REPUBLIKA.CO.ID, NEW DELHI -- Sebanyak empat tentara India dan tiga gerilyawan meninggal dunia dalam baku tembak di Kashmir pada Ahad (8/11). Itu menjadi konfrontasi bersenjata paling mematikan di wilayah tersebut sejak April lalu.
Juru bicara Kementerian Pertahanan India, Kolonel Rajesh Kalia, mengungkapkan, sebelum kontak senjata terjadi, sebuah patroli militer melihat gerakan mencurigakan di sepanjang Line of Control (LOC) pada Ahad dini hari. Militer India pun mengerahkan pasukan ke wilayah tersebut.
"Gerakan militan dilacak oleh perangkat pengintai. Terjadi pertempuran senjata berat yang menewaskan tiga militan. Empat tentara tewas dalam baku tembak itu," kata Kalia.
Pada April lalu, pertempuran serupa terjadi LOC. Sebanyak lima tentara India tewas setelah terlibat baku tembak dengan kelompok gerilyawan. Lima anggota gerilyawan turut terbunuh dalam kejadian tersebut.
Kashmir merupakan satu-satunya wilayah di India yang berpenduduk mayoritas Muslim. Sejak merdeka dari Inggris pada 1947, Kashmir terpecah dua. Dua per tiga wilayahnya dikuasai India, sementara sisanya dimiliki Pakistan.

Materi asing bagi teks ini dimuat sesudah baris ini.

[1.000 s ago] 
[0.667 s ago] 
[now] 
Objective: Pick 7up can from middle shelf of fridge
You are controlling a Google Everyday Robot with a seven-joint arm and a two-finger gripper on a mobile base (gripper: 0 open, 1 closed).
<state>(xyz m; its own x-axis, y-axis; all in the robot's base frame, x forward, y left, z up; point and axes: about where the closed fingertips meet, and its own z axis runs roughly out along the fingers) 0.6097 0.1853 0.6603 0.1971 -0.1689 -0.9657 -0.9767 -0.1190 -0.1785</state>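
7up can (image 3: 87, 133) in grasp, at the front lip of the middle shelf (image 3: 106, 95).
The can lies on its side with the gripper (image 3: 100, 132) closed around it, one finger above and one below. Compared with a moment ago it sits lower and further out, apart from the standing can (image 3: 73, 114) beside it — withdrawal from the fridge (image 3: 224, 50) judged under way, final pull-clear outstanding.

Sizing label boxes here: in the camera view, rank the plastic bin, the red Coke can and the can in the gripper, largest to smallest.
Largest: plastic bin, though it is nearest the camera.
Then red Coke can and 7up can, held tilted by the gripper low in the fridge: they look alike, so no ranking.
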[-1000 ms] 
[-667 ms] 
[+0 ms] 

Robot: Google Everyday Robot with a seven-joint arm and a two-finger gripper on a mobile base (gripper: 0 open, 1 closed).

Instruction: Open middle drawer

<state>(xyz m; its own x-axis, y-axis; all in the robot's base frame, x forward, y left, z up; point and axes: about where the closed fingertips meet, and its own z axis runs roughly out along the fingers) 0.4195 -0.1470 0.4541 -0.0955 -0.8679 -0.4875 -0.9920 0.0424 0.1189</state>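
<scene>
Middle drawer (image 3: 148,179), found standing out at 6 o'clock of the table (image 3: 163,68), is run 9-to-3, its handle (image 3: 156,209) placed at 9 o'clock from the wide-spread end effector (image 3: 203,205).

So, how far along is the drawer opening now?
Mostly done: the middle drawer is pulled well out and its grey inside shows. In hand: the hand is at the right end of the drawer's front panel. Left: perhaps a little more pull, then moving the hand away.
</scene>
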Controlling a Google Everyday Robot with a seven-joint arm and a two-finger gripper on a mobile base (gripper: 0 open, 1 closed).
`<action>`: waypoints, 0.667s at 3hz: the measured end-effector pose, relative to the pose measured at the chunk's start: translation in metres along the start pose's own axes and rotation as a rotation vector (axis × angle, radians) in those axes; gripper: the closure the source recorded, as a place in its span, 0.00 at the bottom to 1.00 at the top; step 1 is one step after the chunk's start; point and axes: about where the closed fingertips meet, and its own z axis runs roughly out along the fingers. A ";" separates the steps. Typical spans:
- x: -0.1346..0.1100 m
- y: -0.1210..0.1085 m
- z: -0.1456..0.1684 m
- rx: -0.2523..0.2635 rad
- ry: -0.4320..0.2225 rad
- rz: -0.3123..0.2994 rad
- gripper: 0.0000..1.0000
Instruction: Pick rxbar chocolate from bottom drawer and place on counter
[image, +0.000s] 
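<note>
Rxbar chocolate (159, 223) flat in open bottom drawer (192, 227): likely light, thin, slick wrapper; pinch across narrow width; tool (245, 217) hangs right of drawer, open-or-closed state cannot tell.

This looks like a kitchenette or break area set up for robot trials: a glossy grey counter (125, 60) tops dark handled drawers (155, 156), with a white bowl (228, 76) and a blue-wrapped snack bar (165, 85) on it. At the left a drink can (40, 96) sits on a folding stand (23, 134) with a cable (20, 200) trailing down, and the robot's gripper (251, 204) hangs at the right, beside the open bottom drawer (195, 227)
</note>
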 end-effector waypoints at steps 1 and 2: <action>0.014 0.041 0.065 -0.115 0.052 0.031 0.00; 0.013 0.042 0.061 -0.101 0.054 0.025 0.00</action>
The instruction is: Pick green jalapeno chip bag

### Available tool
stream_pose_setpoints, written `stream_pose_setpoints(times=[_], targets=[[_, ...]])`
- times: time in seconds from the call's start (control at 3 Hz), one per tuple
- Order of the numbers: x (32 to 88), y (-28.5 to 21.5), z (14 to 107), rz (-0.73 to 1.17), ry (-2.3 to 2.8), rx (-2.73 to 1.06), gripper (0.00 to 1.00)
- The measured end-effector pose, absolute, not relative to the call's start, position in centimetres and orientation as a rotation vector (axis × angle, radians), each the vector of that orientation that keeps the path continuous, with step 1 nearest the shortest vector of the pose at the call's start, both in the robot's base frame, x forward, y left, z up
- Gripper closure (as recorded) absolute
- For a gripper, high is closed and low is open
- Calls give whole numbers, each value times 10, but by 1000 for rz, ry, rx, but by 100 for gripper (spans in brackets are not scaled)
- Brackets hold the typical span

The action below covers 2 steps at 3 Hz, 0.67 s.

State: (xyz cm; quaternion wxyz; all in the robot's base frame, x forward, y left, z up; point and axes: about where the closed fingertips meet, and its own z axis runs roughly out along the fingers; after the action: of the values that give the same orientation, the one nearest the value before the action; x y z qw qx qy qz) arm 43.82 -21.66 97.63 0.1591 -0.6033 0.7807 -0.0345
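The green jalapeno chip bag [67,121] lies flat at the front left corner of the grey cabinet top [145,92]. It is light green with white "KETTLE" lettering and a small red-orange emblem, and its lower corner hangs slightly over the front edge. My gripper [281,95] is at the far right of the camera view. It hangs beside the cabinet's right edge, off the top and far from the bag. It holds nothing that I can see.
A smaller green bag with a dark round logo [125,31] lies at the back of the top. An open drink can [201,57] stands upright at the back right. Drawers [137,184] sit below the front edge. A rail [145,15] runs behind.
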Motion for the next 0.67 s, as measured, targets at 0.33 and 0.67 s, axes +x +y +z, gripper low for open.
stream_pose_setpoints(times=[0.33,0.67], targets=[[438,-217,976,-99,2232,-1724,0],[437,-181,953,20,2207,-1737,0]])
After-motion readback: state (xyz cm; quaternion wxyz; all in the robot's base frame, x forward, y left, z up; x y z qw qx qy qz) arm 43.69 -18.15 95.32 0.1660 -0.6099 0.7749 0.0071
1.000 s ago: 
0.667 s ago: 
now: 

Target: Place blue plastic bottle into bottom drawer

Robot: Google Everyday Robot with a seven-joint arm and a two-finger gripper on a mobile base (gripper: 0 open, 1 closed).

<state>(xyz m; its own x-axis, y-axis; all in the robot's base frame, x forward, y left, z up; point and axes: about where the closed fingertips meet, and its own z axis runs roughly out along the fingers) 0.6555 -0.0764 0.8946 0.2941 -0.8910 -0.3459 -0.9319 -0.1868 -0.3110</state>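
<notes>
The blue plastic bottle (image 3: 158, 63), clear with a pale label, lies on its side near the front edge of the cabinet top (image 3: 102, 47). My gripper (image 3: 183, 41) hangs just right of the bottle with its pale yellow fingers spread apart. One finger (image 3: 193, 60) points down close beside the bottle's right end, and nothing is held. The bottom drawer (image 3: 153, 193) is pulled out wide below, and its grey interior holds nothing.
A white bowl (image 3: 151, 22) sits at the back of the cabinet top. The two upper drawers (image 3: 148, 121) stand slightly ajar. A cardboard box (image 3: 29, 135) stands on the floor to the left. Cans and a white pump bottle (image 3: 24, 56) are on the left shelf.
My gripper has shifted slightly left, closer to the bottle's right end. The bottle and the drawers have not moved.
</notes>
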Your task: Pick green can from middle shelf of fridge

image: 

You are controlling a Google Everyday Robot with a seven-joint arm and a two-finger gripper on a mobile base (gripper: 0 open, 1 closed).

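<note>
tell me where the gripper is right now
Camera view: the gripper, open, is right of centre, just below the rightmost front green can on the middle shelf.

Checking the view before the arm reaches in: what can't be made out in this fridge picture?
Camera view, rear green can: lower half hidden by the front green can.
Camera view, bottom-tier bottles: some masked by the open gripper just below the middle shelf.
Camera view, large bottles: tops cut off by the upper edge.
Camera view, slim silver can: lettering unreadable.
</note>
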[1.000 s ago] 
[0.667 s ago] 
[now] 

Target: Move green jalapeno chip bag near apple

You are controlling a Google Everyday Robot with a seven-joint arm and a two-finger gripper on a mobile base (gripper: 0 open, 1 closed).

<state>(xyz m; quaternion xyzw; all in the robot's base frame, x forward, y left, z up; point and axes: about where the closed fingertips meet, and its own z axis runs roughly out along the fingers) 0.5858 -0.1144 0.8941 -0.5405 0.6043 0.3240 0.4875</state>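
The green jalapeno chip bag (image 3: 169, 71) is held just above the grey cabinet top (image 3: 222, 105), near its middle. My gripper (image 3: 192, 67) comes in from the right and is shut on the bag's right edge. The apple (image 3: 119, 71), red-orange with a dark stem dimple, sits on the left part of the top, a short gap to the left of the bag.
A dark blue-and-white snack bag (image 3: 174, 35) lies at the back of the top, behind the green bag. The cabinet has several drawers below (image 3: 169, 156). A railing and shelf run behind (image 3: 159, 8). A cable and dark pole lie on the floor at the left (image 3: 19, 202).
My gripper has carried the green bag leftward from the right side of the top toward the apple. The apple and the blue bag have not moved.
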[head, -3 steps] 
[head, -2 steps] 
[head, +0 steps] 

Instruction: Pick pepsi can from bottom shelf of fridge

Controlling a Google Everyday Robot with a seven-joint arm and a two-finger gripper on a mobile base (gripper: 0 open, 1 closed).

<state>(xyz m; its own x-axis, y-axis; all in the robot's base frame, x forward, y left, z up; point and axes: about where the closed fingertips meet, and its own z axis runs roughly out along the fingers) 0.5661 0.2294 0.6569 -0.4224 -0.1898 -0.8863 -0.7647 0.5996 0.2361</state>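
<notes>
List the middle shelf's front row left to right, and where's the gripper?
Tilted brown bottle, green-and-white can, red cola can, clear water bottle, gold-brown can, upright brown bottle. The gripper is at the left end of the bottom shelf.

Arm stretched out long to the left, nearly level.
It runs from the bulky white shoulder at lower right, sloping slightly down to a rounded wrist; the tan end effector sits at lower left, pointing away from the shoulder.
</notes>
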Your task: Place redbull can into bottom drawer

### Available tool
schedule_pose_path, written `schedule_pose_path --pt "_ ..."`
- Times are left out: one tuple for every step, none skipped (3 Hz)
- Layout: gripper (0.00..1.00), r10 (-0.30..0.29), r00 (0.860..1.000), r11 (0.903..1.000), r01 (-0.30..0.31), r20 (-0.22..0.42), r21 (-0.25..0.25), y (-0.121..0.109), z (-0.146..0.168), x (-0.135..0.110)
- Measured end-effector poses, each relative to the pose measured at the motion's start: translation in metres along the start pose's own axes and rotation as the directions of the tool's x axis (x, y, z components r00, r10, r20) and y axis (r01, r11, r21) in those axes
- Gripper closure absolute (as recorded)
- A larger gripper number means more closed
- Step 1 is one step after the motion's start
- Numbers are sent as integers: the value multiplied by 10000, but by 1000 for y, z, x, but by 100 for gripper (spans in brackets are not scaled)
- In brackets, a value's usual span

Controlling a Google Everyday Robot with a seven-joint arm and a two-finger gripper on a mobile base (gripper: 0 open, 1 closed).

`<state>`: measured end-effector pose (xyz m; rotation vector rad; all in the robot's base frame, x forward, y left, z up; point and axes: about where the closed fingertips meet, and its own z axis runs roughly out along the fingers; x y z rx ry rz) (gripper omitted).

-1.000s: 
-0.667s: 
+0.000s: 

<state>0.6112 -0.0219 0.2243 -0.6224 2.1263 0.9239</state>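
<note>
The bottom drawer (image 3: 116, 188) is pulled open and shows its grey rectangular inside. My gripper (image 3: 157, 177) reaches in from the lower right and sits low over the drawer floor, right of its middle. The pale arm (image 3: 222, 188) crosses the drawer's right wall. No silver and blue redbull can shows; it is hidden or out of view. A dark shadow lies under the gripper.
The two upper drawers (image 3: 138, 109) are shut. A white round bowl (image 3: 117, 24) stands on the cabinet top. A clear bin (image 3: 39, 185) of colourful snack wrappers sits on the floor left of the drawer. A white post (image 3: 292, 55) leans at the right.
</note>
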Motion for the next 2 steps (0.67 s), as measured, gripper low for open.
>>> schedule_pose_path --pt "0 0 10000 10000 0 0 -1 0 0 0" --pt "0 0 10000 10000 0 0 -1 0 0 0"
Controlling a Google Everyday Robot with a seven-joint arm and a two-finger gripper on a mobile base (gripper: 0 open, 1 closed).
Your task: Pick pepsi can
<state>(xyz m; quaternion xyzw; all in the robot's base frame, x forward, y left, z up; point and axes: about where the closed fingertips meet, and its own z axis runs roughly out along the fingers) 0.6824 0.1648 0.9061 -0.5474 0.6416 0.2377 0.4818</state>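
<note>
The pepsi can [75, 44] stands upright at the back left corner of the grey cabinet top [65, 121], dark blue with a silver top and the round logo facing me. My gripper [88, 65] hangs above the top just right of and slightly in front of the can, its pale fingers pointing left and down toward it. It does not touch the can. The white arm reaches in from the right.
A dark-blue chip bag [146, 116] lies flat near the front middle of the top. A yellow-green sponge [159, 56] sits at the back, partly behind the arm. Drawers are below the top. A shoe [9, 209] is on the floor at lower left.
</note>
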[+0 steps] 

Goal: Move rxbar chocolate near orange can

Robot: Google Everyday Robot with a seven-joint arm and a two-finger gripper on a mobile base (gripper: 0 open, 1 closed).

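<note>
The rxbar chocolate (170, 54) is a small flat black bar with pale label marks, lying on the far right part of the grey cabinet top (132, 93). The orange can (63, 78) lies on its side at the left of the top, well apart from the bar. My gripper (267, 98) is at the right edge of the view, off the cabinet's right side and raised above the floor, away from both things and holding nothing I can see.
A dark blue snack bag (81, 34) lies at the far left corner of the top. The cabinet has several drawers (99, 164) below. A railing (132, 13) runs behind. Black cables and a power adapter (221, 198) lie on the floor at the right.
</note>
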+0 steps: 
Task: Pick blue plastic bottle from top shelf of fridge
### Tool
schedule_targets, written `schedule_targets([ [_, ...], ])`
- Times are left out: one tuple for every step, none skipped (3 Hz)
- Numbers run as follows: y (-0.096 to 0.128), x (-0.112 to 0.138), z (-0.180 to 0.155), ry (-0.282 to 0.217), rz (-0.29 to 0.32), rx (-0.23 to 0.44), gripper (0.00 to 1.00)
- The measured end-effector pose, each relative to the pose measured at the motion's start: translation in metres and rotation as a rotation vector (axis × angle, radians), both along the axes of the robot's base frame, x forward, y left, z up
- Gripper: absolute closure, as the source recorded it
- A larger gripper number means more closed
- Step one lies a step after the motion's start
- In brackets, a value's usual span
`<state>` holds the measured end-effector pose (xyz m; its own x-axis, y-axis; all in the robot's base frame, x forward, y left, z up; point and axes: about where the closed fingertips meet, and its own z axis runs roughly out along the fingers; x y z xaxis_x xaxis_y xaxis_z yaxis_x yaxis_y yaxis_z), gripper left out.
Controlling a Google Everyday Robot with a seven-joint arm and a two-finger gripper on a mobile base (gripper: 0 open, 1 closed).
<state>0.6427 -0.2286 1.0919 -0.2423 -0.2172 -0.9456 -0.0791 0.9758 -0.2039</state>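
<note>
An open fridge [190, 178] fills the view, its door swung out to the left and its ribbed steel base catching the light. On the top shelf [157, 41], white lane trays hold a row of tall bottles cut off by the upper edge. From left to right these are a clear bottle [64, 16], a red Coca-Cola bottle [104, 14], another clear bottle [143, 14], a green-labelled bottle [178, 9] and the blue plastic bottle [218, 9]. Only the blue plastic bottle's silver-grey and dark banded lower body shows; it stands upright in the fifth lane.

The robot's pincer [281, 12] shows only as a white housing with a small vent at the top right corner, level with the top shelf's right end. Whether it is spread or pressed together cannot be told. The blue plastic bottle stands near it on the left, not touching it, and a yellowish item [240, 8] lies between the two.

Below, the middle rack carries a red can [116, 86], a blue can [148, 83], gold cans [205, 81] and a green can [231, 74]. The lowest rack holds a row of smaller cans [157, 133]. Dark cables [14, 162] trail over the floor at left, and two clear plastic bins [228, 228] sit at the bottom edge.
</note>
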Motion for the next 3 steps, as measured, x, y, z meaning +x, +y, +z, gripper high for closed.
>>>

Wilayah itu kemudian dipisahkan oleh LOC. Perselisihan akibat sengketa Kashmir telah membuat India dan Pakistan tiga kali berperang, yakni pada 1948, 1965, dan 1971.
Kashmir sempat dibekap ketegangan saat India mencabut status khusus wilayah tersebut pada 5 Agustus 2019. Masyarakat memprotes, kemudian menggelar aksi demonstrasi di beberapa daerah. Mereka menolak status khusus dicabut karena khawatir dapat mengubah komposisi demografis di sana.
Guna menangani kelompok demonstran, India mengerahkan pasukannya ke wilayah tersebut. Jaringan televisi dan telekomunikasi, termasuk internet, diputus. Tak hanya itu, India pun mendirikan pos jaga serta memberlakukan jam malam. Kashmir diisolasi dari dunia luar.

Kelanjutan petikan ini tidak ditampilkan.